Artificial intelligence applications and remote management tools that had existed for years suddenly leapt to the fore as 2020 eliminated the option of further delay. Digital approaches sped up customer interactions, increased visibility into supply chains, and connected companies and providers to patients in entirely new ways.
Those changes are likely to persist, according to the med-tech CEOs. “Post-COVID-19, companies that scramble back to how things used to be are going to be the losers,” said one. Changed expectations mean that companies will not have a few hours to visit with a customer in the future as quick, virtual conversations have become the norm, industry executives asserted.
Health care providers have adapted just as rapidly. In early 2020, 80% of U.S. physicians did not use virtual health in their patient interactions. By June, 95% of physicians had used telehealth and 58% of them had increased their use by more than 50%. “It was always going to happen in five years, but instead it happened in five months,” said a roundtable participant.

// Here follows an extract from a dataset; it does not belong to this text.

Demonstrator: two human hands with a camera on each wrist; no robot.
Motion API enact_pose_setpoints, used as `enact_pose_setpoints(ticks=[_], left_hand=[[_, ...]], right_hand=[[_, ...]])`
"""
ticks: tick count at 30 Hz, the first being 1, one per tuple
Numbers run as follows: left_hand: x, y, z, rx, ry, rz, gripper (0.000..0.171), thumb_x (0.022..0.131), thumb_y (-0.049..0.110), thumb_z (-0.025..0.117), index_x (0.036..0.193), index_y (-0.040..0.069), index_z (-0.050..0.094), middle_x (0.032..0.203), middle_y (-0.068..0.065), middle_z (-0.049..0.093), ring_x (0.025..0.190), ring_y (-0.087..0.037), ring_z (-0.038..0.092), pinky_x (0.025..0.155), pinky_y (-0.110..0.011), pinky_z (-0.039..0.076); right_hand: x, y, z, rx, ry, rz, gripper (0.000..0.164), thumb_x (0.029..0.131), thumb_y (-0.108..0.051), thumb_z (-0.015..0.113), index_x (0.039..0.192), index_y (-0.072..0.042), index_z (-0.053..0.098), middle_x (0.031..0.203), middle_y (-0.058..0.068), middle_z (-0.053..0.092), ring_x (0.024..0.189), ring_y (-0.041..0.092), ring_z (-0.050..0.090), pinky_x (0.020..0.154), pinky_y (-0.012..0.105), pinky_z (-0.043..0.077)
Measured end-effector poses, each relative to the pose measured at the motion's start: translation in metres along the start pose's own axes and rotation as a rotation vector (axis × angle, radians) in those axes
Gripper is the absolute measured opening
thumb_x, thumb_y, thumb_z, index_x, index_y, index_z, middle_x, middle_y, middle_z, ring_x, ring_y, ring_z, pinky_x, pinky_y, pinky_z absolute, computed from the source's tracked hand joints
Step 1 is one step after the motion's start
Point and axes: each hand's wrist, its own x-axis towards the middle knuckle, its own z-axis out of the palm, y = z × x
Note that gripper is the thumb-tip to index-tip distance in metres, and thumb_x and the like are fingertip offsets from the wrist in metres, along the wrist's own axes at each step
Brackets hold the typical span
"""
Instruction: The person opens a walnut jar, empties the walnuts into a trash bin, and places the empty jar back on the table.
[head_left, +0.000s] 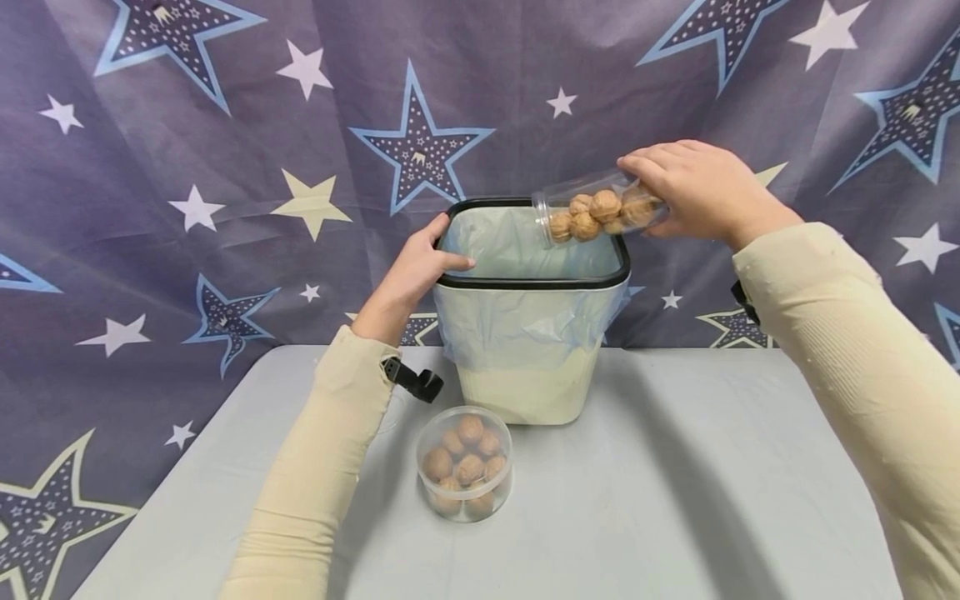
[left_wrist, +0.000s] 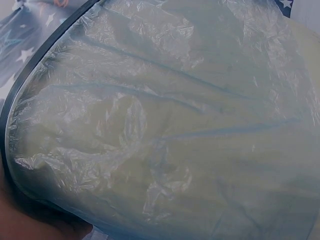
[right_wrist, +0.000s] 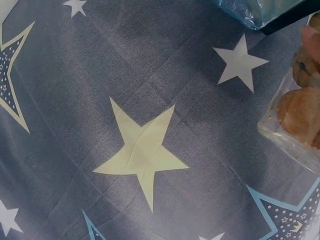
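A whitish waste bin (head_left: 525, 398) with a black rim stands upright, lined with a thin bluish plastic bag (head_left: 517, 321). My left hand (head_left: 415, 267) grips the bin's left rim, thumb over the inside. In the left wrist view, part of that hand (left_wrist: 40, 220) shows below the dark rim (left_wrist: 31, 70). Above the bin's right side, my right hand (head_left: 693, 187) holds a clear plastic jar (head_left: 541, 218) by its base end. The jar lies tilted, its mouth over the opening, with several walnuts (head_left: 604, 206) inside. The right wrist view catches only the jar's base end (right_wrist: 272, 127).
A round translucent tub (head_left: 422, 467) of several walnuts (head_left: 470, 469) sits on the white table (head_left: 600, 533), in front of the bin and near my left forearm. Behind the table hangs a dark cloth (head_left: 465, 50) patterned with stars.
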Motion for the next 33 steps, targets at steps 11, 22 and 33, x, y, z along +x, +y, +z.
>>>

Patients have clamored for virtual care throughout the pandemic, even after facilities reopened. Teledoc Health saw a 200% growth in appointment volume in the second quarter of 2020 compared to the same point in 2019 as patients sought care from physicians across the country from the comfort of their own homes. Teledoc’s acquisition of Livongo for $18.5 billion accelerated adoption of the remote-care model by giving Livongo’s chronic care management technology access to patients in the 175 countries in which Teledoc operates. Low-cost diagnostics like Cologuard for colon cancer, saliva tests for COVID-19, digital apps for mental health conditions, and smart device-based monitoring have all seen significant increases in adoption as patients seek greater control of where and when they receive care.